One of the few disconcerting things about living several months on a Caribbean island is driving a car here. One faces the first driving-related issue long before arriving in Paradise. My wife is a very talented shopper; yet, it didn’t take long to determine even her skills were tasked by tropical car rental agencies. Are you planning to rent a car long term on a tropical island? Be prepared to spend $800 – $2000 a month for your lease (alone). Then, when you arrive at the agency’s desk, you’ll be faced with two choices: gamble that your stay will be free of scratches (or worse), or be prepared to put down another $1 to 2K for insurance coverage. Now, let’s say you have made your decision, and are about to drive to that awaiting Shangri-La. Within minutes, you’ll know that this isn’t like driving in New England, Illinois, California, or Mars.   Islands, for some reason, contain more cars per capita than any other part of the world. Puerto Rico, for example, has more cars and dealerships than any US state or city. Many people here are driving cars that would never pass inspection in the US. The fact that the only thing between the driver and your bumper is a 1/16th of an inch of rusted steel has no impact (sorry!) on locals. Drivers will speed to within an inch of your bumper, then leave you in their exhaust (er, dust). As noted in an earlier post, they’ll stop at the most inopportune times, and go when they should be stopping. Had the movie, “Driving Miss Daisy,” been set on a tropical island, it would have been a very short film, because Daisy wouldn’t have left the mansion.

6 Responses

  1. Same in Aruba. Rentals were not exorbitant in price about 8 or 9 years ago, but when we picked up the car, we were asked if we wanted the hubcaps left on. Huh???
    When we asked why, we were told that people on the island recognize that the car is a rental by the V (standing for visitor) on the plate. Hubcaps had a tendency to go missing when left alone in any spot. Obviously, take off the hubcaps!
    Driving was about the same as you describe it; fast, furious, and get out of my way especially around the rotaries! We learned after a visit or two; we didn’t need a rental car, we simply took the bus for two bucks or walked for free. Ya can’t put anything over on us tourists! 🙂

    1. I remember those days, Dot. Those identifiers were tantamount to placing a “steal me” sign on the side.
      With regard to the style of driving, my wife tells me I’ve adjusted TOO well.

  2. Many years ago on Guam, the thing to do for long term stays was to buy a “boonie car” or “Guam bomb.”. We could pay from $50 to $500 depending on the amount of existing floorboard (rust). At the end of the stay we’d sell it to another servicemember. Can you do something like that in PR? Seems like a cheap way to go…might be registration issues though.

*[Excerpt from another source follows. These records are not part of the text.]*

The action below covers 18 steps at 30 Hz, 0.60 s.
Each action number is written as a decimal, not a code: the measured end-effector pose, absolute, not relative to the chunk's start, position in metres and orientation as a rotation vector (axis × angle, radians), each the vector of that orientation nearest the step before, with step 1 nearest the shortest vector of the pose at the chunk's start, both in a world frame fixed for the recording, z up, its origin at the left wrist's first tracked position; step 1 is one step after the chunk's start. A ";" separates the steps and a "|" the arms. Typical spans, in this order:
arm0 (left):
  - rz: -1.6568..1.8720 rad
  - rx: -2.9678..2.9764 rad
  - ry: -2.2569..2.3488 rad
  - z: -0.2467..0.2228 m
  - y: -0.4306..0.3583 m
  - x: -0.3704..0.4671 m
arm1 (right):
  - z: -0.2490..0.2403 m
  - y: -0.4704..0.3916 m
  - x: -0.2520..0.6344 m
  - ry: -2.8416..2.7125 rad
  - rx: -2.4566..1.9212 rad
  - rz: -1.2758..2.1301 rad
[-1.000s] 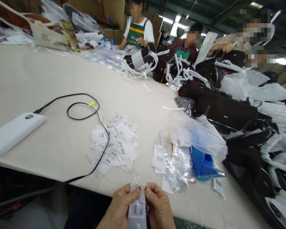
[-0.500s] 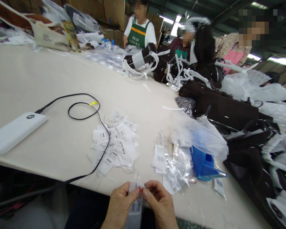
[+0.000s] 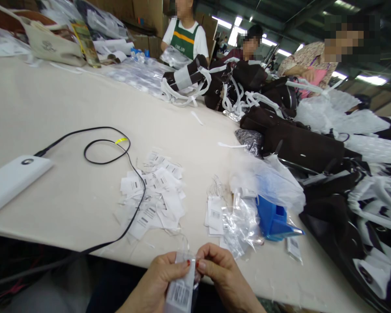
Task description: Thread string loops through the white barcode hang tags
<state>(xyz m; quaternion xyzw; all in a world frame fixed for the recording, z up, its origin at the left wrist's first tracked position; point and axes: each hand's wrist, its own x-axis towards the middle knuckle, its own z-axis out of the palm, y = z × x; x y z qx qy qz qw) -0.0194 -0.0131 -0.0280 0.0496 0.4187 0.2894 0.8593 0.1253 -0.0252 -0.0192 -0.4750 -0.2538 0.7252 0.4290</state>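
At the table's front edge, my left hand (image 3: 164, 271) pinches a white barcode tag (image 3: 180, 293) in a clear sleeve, thumb on its upper part. My right hand (image 3: 217, 267) is closed, thumb against fingers, at the tag's upper right edge; it grips the clear plastic there. A thin string rises from the tag's top. Beyond my hands lies a loose pile of white tags (image 3: 164, 187) with strings. A smaller stack of tags (image 3: 215, 215) is to the right, beside clear plastic sleeves (image 3: 241, 230).
A white power bank (image 3: 16, 182) with a black cable (image 3: 109, 128) lies left, the cable crossing the tag pile. On the right are a blue holder (image 3: 273, 221) and dark brown bags (image 3: 303, 143). Several people stand across the table (image 3: 68, 104).
The tag has tilted and shows more of its barcode. My right hand has shifted slightly right, away from the left thumb. The view has shifted a little.
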 end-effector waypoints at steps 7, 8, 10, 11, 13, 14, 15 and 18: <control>0.515 -0.135 0.813 -0.024 -0.015 -0.022 | -0.017 -0.024 0.120 -0.645 -1.111 1.740; 0.499 -0.128 0.795 -0.024 -0.015 -0.022 | -0.015 -0.023 0.120 -0.669 -1.100 1.717; 0.485 -0.091 0.748 -0.025 -0.013 -0.022 | -0.009 -0.021 0.120 -0.738 -1.092 1.676; 0.489 -0.071 0.729 -0.025 -0.013 -0.022 | -0.006 -0.020 0.121 -0.777 -1.097 1.668; 0.505 -0.052 0.689 -0.025 -0.011 -0.023 | 0.002 -0.018 0.123 -0.858 -1.116 1.674; 0.505 -0.055 0.665 -0.024 -0.010 -0.023 | 0.005 -0.017 0.125 -0.906 -1.127 1.675; 0.501 -0.059 0.633 -0.024 -0.010 -0.023 | 0.008 -0.016 0.127 -0.963 -1.131 1.672; 0.465 -0.014 0.556 -0.022 -0.009 -0.025 | 0.012 -0.014 0.131 -1.079 -1.101 1.675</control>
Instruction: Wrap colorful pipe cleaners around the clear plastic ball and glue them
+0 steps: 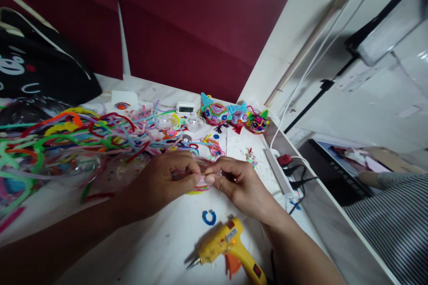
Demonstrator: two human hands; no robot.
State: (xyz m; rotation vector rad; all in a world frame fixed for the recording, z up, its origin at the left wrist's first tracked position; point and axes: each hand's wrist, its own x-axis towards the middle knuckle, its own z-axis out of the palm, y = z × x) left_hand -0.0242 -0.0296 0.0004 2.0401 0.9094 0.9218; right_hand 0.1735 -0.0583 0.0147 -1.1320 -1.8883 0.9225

    1. I love this idea, Jon. We have considered it. However, whereas we don’t own a place here, and are never sure where we will be next year, this makes things difficult. Also, that $50-500 “bomb” is considerably more expensive these days.

  3. What an interesting blog. You took back home. The description of driving in Porto Rico is not far from driving in the Sahel countries, in Africa. Is there any traffic control? Like police Officers to maintain order.

    1. Ali, there are police in cars cruising all of the time. I’ve seen very few walking a traditional “beat.”
      Large shopping complexes have a very interesting program which I’ll share with you during a future blog.